• **What needs to be done**
Look below for the line that contains "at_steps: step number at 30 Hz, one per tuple", then copy it and each following line exactly, through and including the line that contains "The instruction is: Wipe".
BEGIN
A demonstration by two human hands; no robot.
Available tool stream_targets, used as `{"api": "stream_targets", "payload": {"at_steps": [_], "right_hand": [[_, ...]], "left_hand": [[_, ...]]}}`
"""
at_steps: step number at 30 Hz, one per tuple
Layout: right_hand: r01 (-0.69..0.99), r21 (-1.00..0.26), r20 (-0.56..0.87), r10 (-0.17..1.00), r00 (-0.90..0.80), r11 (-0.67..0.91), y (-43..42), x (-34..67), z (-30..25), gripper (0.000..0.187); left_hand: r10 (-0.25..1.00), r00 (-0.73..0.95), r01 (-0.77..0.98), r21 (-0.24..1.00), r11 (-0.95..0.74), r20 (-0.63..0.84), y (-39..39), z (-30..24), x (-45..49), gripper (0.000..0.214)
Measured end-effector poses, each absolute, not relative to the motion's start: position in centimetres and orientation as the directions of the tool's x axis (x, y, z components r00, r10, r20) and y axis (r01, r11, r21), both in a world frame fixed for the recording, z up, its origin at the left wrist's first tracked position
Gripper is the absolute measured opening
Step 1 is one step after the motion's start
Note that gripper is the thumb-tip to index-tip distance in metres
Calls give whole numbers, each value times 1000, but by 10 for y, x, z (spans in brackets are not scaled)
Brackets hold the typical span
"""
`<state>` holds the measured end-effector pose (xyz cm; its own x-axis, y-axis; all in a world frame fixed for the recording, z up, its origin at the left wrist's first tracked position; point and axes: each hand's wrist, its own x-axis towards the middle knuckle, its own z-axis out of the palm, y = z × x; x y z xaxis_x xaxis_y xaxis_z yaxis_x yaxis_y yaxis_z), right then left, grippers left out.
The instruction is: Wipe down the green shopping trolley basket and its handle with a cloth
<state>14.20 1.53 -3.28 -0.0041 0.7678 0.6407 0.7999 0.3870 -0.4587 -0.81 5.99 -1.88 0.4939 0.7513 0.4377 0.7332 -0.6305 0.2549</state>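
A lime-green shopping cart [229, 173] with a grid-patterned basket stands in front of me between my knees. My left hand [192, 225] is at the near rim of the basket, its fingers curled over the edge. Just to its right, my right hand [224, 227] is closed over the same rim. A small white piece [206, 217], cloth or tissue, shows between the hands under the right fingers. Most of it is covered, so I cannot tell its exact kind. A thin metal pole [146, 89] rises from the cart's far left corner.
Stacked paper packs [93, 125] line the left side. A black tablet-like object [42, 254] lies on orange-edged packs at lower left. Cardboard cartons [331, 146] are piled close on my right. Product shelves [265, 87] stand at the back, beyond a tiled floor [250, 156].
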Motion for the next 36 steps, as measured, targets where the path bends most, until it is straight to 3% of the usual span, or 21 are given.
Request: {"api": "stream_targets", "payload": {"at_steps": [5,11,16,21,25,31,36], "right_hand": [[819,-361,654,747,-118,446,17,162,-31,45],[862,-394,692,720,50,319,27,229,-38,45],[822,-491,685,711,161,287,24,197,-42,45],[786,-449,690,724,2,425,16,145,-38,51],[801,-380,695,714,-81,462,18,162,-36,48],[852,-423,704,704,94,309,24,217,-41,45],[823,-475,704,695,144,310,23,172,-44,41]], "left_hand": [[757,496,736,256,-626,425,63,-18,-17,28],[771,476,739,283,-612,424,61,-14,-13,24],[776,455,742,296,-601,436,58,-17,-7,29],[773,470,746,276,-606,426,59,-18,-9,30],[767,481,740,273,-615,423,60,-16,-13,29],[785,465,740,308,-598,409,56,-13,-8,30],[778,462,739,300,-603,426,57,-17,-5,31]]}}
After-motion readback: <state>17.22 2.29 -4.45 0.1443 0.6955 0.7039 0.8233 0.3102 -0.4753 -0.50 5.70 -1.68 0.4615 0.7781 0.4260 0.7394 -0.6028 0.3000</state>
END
• **Reply**
at_steps: step number at 30 Hz, one per tuple
Layout: right_hand: r01 (-0.69..0.99), r21 (-1.00..0.26), r20 (-0.56..0.87), r10 (-0.17..1.00), r00 (-0.90..0.80), r11 (-0.67..0.91), y (-43..42), x (-34..67), z (-30..25), gripper (0.000..0.187); left_hand: r10 (-0.25..1.00), r00 (-0.73..0.95), r01 (-0.77..0.98), r21 (-0.24..1.00), r11 (-0.95..0.74), r20 (-0.63..0.84), y (-39..39), z (-30..24), x (-45..49), gripper (0.000..0.214)
Measured end-effector poses, each absolute, not relative to the motion's start: position in centimetres and orientation as the directions of the tool's x axis (x, y, z components r00, r10, r20) and y axis (r01, r11, r21), both in a world frame fixed for the recording, z up, its origin at the left wrist's first tracked position
Gripper is the absolute measured opening
Step 1 is one step after the motion's start
Note that gripper is the thumb-tip to index-tip distance in metres
Calls give whole numbers, each value times 1000, but by 10 for y, x, z (spans in brackets are not scaled)
Brackets hold the typical span
"""
`<state>` holds the measured end-effector pose (xyz cm; its own x-axis, y-axis; all in a world frame fixed for the recording, z up, its origin at the left wrist's first tracked position; point and axes: each hand's wrist, its own x-axis towards the middle knuckle, its own z-axis out of the palm, y = z × x; x y z xaxis_x xaxis_y xaxis_z yaxis_x yaxis_y yaxis_z), right then left, grippers left out.
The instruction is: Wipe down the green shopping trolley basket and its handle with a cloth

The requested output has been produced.